● **Problem description**
An exact copy of the lines from the top of the data through the line with "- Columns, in" is what you should give, with no pictures in it.

┌─ Data

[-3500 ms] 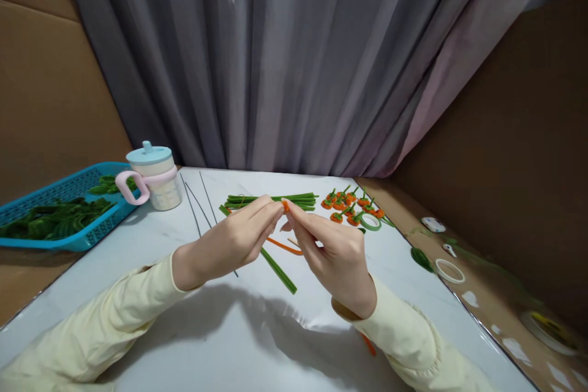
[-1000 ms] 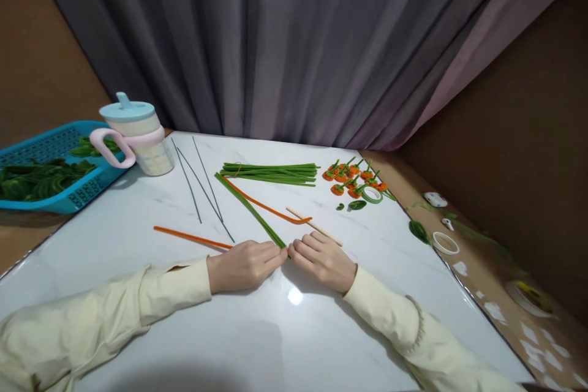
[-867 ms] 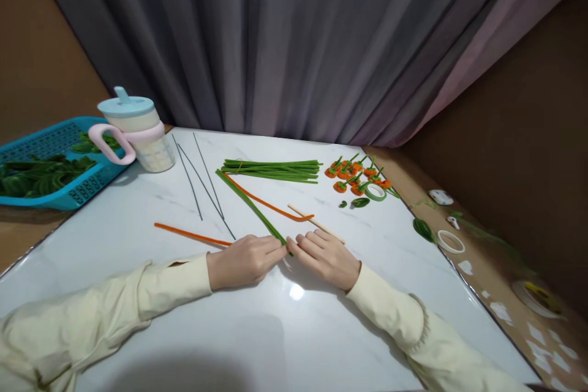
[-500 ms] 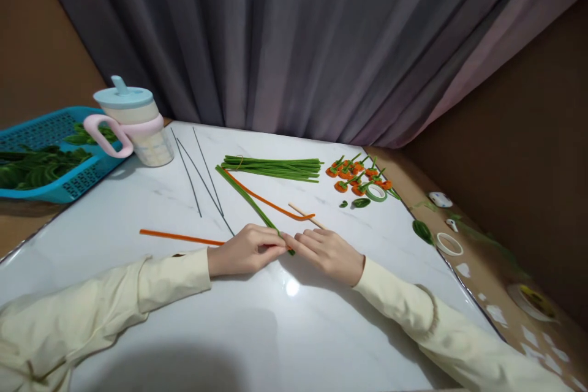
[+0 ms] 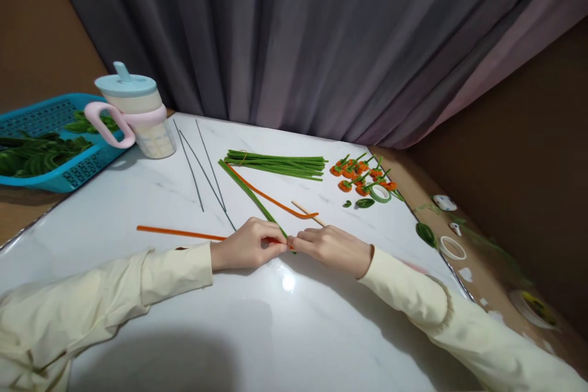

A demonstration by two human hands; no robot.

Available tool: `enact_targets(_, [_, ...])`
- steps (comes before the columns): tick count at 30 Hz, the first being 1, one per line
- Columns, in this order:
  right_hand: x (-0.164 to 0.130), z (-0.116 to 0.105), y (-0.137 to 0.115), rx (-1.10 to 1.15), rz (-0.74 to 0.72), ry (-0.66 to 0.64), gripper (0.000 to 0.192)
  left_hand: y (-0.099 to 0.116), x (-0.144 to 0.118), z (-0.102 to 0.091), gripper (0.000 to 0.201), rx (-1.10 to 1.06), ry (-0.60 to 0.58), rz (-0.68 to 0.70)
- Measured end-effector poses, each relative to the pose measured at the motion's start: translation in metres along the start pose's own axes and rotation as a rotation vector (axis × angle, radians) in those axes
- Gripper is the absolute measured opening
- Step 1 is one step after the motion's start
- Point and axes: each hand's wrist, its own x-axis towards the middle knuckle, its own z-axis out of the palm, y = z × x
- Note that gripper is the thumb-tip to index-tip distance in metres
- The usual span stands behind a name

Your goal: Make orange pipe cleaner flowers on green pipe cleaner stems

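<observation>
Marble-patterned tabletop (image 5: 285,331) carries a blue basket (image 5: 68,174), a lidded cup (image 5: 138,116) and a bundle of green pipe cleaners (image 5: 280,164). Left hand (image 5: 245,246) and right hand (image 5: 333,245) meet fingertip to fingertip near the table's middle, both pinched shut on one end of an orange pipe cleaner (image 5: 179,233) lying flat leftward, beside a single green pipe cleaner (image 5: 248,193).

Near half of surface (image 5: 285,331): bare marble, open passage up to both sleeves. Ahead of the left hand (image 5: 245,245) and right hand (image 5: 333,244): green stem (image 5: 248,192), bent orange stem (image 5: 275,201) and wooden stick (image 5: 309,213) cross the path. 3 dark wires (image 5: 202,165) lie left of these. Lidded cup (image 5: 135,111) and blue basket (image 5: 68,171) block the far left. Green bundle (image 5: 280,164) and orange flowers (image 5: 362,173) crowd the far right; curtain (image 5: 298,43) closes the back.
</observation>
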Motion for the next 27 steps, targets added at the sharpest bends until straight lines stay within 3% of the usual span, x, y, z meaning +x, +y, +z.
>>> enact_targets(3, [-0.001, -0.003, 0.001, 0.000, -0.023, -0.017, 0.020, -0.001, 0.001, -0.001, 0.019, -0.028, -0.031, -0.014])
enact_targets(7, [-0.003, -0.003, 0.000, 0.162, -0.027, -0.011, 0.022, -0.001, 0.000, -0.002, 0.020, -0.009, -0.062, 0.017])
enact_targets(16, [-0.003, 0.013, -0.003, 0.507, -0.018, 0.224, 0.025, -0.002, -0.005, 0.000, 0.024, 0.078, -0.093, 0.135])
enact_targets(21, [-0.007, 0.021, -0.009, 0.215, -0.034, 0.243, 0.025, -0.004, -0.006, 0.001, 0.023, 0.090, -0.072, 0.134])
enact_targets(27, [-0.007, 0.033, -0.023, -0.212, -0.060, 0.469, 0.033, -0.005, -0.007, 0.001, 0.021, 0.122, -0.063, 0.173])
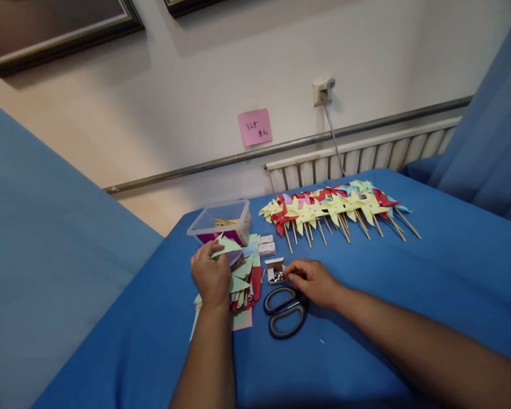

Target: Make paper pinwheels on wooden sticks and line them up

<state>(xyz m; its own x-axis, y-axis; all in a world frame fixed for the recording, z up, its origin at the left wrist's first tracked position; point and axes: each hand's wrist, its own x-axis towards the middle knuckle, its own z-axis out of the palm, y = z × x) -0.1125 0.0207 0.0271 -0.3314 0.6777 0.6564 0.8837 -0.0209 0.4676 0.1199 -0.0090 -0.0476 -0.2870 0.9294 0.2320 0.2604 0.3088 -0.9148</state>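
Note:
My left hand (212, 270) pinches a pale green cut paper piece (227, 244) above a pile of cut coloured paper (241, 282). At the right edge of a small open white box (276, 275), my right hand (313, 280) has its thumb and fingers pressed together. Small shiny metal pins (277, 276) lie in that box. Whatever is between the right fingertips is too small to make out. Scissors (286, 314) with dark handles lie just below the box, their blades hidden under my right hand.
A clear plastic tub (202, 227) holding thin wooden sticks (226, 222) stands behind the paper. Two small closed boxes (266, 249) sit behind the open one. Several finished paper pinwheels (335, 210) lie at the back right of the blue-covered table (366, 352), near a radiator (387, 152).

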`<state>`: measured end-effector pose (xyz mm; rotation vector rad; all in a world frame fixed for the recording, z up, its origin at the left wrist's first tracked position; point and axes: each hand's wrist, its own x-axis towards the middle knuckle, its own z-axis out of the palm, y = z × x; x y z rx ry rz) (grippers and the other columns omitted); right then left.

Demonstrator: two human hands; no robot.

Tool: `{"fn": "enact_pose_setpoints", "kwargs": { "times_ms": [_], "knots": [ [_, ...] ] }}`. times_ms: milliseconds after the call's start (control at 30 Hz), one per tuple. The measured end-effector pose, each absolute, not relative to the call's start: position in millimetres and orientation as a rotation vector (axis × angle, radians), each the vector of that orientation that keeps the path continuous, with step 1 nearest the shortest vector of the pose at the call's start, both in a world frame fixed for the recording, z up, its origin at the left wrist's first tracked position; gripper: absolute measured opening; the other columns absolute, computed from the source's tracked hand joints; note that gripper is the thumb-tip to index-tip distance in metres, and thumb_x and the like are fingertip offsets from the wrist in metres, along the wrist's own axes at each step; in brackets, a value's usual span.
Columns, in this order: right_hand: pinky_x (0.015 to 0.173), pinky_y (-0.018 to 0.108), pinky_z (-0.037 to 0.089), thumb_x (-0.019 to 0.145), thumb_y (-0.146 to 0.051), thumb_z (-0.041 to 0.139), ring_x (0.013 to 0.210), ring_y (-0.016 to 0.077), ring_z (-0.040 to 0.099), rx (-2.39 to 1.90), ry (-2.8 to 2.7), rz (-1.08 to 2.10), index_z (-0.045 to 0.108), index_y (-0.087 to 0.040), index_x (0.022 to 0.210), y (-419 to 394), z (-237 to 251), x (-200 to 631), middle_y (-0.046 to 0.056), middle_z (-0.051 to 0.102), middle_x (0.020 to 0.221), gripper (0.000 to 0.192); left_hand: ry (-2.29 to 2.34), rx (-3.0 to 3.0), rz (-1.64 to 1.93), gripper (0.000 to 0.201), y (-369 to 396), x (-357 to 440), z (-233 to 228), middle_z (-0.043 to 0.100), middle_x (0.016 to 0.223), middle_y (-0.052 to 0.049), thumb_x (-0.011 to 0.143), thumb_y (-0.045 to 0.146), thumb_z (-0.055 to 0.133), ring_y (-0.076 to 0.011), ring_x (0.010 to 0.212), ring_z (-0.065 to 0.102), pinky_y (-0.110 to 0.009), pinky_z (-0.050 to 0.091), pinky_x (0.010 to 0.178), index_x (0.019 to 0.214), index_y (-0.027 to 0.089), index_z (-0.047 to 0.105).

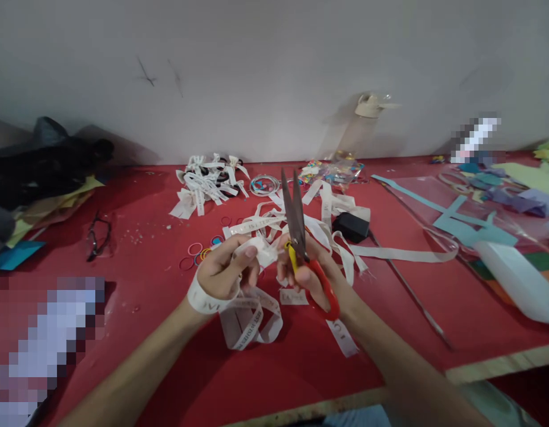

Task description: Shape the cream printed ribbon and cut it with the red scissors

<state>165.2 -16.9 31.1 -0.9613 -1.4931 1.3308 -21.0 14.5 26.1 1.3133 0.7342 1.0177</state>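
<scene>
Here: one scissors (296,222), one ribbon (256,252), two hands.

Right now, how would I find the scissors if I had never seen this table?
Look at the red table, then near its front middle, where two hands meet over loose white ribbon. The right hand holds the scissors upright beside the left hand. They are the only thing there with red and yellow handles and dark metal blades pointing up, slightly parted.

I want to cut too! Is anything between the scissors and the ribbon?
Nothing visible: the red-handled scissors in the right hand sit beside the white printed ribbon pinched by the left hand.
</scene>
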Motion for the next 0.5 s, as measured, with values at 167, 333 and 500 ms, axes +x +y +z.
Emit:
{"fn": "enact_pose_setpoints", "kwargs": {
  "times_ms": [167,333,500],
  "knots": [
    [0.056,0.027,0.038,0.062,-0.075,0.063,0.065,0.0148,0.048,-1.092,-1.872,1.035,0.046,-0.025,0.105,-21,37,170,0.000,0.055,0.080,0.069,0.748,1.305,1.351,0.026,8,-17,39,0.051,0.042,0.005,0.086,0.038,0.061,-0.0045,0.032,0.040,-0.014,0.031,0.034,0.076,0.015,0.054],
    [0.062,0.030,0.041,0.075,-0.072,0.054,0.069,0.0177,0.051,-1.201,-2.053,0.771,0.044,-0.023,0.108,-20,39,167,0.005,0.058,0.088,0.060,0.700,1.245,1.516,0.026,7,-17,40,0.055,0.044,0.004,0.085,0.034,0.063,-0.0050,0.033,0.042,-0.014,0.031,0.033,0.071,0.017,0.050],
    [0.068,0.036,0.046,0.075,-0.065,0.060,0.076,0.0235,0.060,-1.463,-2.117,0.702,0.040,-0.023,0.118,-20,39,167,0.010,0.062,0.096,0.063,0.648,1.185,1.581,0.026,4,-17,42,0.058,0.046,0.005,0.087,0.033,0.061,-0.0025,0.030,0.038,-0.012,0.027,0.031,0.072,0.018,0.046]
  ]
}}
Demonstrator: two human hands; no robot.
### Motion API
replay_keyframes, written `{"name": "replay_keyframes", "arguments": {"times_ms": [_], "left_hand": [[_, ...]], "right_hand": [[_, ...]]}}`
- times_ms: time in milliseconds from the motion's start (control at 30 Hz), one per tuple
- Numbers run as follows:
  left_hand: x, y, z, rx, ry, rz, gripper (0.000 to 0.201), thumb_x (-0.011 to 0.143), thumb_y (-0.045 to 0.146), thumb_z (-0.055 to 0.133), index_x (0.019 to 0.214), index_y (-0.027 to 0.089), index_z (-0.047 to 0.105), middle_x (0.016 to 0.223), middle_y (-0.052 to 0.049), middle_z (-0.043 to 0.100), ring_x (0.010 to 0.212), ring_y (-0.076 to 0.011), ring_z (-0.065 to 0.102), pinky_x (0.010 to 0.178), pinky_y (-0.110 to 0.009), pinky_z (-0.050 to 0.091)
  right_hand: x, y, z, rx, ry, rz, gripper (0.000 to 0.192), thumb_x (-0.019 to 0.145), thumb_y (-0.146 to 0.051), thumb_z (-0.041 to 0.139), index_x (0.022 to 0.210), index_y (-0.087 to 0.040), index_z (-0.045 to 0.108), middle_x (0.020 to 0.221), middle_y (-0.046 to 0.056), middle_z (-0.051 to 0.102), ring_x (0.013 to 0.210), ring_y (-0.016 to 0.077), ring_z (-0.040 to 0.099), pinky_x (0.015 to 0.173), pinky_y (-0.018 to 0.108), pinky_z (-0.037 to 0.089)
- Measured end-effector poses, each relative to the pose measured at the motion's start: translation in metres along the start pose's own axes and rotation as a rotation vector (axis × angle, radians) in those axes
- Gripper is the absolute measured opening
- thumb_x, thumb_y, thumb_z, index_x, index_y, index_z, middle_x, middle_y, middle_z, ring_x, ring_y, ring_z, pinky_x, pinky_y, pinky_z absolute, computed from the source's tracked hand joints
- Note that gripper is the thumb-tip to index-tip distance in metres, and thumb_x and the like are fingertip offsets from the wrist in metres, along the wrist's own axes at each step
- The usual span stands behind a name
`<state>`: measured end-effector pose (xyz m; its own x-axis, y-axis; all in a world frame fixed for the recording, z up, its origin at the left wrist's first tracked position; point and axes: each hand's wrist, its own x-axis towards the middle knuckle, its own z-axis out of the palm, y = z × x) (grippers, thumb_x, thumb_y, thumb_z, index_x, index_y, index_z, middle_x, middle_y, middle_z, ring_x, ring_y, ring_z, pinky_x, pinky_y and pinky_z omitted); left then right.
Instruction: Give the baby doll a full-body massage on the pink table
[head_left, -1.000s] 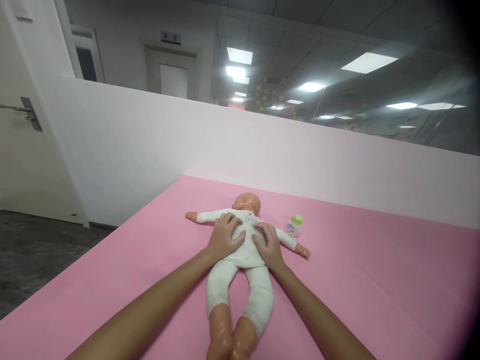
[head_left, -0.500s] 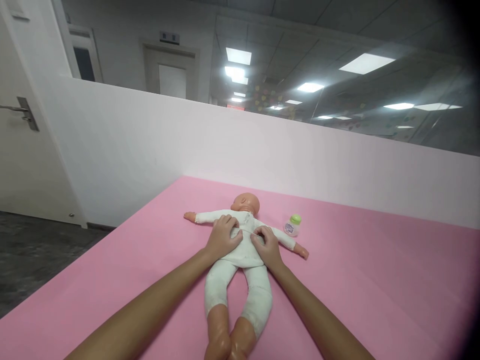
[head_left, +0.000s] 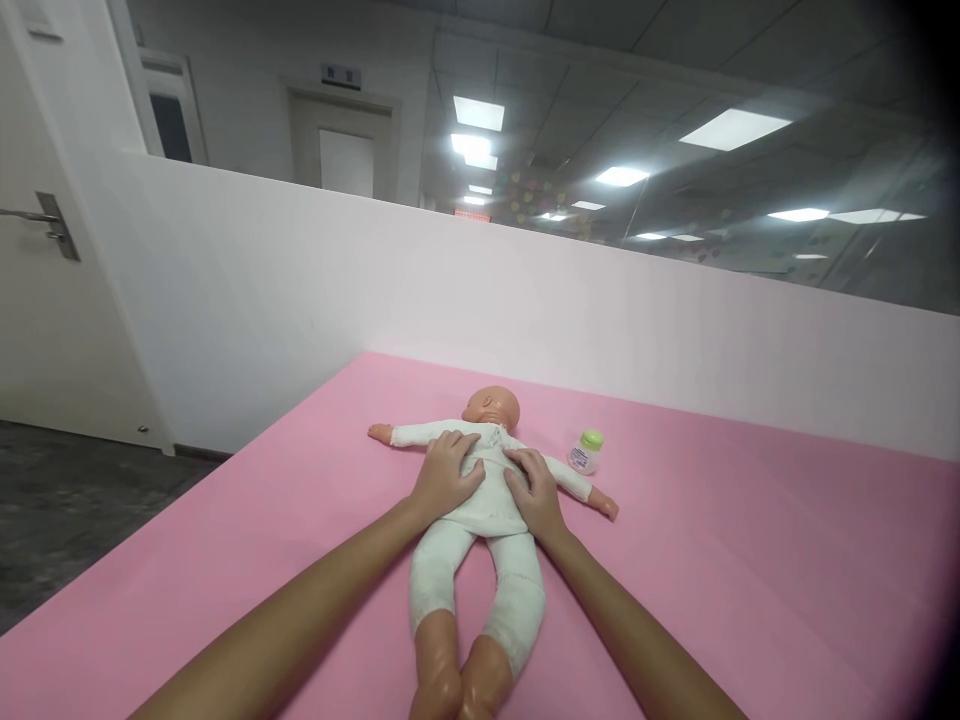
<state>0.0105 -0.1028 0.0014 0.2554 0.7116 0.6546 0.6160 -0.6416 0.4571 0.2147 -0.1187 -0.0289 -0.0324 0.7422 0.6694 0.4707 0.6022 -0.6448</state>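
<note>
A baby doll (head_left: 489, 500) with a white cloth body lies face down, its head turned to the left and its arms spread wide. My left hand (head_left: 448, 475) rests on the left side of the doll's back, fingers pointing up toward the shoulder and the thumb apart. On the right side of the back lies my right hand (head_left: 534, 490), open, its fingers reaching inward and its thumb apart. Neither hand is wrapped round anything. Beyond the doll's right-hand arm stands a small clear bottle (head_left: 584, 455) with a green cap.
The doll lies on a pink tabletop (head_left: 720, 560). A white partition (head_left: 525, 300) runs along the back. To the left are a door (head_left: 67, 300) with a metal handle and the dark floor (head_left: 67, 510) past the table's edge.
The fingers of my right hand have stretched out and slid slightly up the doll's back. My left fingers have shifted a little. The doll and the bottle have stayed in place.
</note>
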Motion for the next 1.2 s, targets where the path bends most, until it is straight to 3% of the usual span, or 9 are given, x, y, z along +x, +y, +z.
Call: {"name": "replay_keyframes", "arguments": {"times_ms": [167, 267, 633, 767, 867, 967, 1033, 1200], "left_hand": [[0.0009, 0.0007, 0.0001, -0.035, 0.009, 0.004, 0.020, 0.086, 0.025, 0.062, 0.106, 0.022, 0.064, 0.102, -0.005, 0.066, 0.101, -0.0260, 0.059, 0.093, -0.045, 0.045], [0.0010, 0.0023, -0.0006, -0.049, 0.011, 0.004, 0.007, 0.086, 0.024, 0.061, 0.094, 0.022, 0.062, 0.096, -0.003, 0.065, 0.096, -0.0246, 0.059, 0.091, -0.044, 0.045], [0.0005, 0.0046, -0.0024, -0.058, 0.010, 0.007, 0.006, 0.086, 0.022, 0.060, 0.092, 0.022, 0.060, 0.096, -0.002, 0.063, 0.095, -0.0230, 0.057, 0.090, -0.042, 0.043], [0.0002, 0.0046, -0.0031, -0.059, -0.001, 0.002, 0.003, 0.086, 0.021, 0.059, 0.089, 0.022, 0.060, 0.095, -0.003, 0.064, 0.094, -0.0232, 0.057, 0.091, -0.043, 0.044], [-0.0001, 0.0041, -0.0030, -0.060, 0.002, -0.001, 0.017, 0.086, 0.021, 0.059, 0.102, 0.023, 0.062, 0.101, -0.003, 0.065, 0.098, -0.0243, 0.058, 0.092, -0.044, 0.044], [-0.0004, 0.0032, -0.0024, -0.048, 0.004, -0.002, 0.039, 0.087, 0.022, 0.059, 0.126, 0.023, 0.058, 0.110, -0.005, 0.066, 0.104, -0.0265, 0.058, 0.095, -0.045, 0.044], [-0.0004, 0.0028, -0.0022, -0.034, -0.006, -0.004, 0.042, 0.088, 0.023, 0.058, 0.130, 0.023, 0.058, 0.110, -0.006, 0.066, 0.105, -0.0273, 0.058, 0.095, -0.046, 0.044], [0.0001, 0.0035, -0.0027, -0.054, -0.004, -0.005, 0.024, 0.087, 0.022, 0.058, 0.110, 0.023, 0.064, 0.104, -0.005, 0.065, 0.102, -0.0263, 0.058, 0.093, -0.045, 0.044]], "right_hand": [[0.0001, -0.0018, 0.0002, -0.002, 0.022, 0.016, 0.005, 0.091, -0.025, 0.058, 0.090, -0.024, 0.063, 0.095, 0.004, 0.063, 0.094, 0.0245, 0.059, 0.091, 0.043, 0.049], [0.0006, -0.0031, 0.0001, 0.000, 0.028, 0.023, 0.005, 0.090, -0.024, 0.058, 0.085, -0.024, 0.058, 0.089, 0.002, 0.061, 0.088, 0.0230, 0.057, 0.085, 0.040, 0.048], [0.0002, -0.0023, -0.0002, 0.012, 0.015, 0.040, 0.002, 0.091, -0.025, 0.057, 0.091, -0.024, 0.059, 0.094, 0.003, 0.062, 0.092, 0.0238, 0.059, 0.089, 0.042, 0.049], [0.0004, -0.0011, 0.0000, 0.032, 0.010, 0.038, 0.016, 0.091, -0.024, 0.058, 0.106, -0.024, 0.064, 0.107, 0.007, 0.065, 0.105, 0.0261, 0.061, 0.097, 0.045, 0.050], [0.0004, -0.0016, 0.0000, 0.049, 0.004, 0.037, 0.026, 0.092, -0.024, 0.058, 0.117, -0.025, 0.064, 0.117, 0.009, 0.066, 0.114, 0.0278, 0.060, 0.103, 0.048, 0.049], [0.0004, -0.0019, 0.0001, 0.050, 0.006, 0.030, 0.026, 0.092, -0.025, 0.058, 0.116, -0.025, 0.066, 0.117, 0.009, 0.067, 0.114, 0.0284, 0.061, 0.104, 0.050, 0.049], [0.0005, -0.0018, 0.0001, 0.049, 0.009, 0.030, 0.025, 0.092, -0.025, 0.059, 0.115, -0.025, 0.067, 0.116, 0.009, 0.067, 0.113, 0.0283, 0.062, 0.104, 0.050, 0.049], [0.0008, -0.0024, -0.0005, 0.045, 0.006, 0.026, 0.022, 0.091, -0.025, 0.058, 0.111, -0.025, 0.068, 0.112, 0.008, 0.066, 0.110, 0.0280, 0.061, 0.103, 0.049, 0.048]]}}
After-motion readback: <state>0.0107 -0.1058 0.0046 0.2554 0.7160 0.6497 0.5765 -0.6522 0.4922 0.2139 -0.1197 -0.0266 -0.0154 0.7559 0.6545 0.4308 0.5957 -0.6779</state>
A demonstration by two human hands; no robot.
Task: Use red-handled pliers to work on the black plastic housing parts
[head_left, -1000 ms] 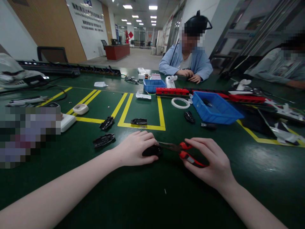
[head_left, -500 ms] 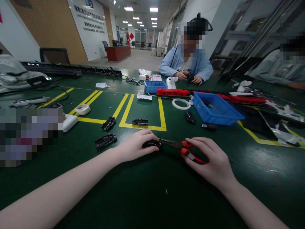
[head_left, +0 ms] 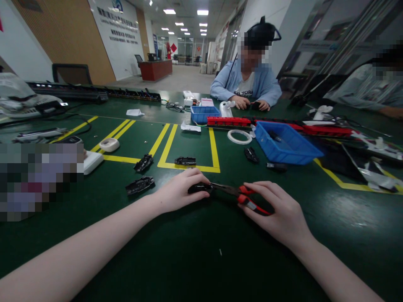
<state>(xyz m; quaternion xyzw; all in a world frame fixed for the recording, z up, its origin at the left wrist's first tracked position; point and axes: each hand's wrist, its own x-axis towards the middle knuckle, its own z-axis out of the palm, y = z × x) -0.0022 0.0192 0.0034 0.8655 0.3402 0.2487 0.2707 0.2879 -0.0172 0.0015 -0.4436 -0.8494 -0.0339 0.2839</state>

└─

● **Written response**
[-3500 ms] 
[-1000 ms] 
[-867 ms] 
[-500 ms] 
[+0 ms] 

A demonstration by two human hands; no robot.

Available tool: `enact_targets(_, [_, ...])`
- steps (comes before the columns): tick count at 30 Hz, the first being 1, one per line
- Columns, in this order:

The requested output has been fully supplied.